↓↓↓

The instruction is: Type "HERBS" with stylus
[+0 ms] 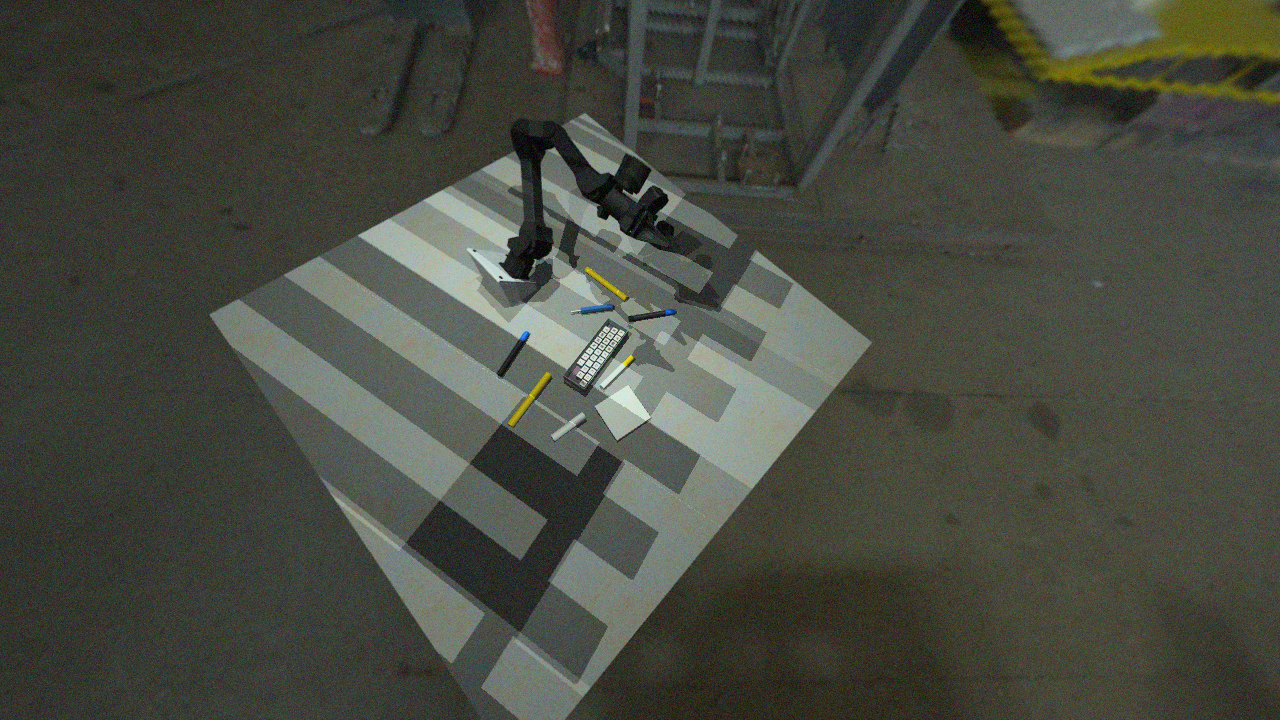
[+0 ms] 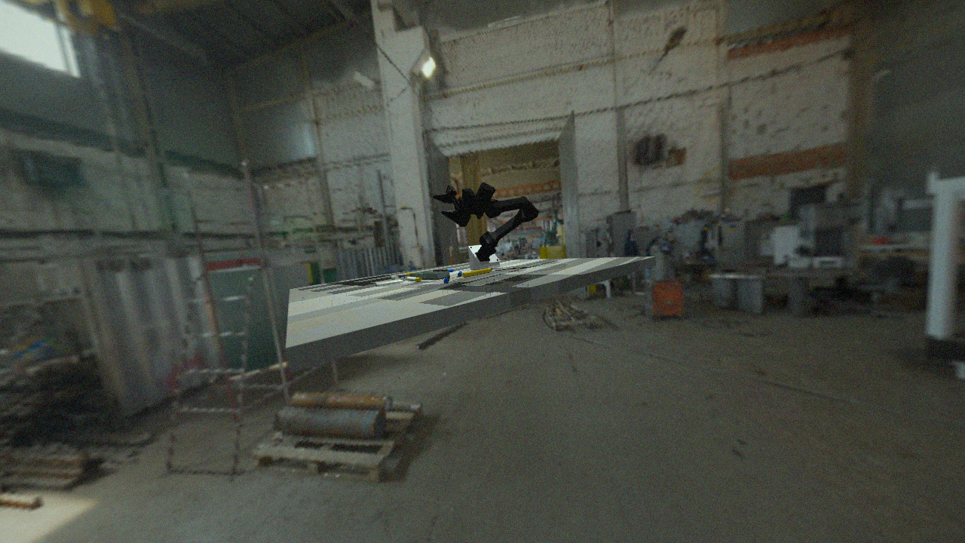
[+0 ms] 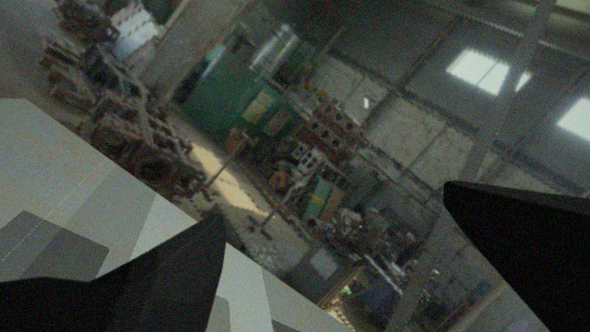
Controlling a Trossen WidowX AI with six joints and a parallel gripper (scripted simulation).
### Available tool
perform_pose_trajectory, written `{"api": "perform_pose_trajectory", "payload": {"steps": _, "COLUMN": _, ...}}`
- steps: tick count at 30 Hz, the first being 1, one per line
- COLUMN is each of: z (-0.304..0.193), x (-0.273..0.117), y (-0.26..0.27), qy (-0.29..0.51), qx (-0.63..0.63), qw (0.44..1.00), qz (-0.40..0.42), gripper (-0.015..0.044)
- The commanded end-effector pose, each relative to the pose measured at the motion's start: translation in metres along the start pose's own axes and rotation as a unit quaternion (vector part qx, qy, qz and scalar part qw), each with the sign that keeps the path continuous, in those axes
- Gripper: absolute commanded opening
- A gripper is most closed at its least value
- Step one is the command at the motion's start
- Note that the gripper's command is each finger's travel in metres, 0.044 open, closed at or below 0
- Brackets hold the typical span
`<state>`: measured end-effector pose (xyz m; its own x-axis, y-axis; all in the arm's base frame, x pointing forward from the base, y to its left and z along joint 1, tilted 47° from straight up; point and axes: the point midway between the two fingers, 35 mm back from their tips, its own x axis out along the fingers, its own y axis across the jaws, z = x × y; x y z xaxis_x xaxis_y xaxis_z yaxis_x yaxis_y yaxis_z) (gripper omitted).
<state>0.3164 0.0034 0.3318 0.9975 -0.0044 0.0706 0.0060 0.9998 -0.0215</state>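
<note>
The keyboard (image 1: pixel 596 355) is a small dark board with rows of white keys, lying mid-table in the top view. A slim blue pen with a thin pale tip (image 1: pixel 594 309), which looks like the stylus, lies just beyond the keyboard's upper end. My gripper (image 1: pixel 669 238) (image 2: pixel 440 205) (image 3: pixel 334 208) is open and empty. It hangs high above the table, up and to the right of the keyboard in the top view. The wrist view shows both dark fingers wide apart, with neither keyboard nor pens between them.
On the patterned table (image 1: pixel 769 447) (image 2: pixel 431 314) lie two yellow markers (image 1: pixel 529 399) (image 1: pixel 605 282), two black pens with blue ends (image 1: pixel 512 353) (image 1: pixel 651 315), a white-and-yellow marker (image 1: pixel 617 371) beside the keyboard, a white marker (image 1: pixel 568 427) and a pale square pad (image 1: pixel 622 412).
</note>
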Motion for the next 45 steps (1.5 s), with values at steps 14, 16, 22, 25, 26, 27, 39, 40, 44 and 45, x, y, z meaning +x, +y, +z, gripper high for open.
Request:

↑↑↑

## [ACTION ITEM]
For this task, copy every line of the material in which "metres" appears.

## [WRITTEN REPLY]
- The commanded end-effector pose, each relative to the pose measured at the motion's start: translation in metres along the start pose's own axes and rotation as a unit quaternion (vector part qx, qy, qz and scalar part qw), each with the sign that keeps the path continuous, in those axes
- Note that the gripper's command is each finger's travel in metres, 0.044 open, closed at or below 0

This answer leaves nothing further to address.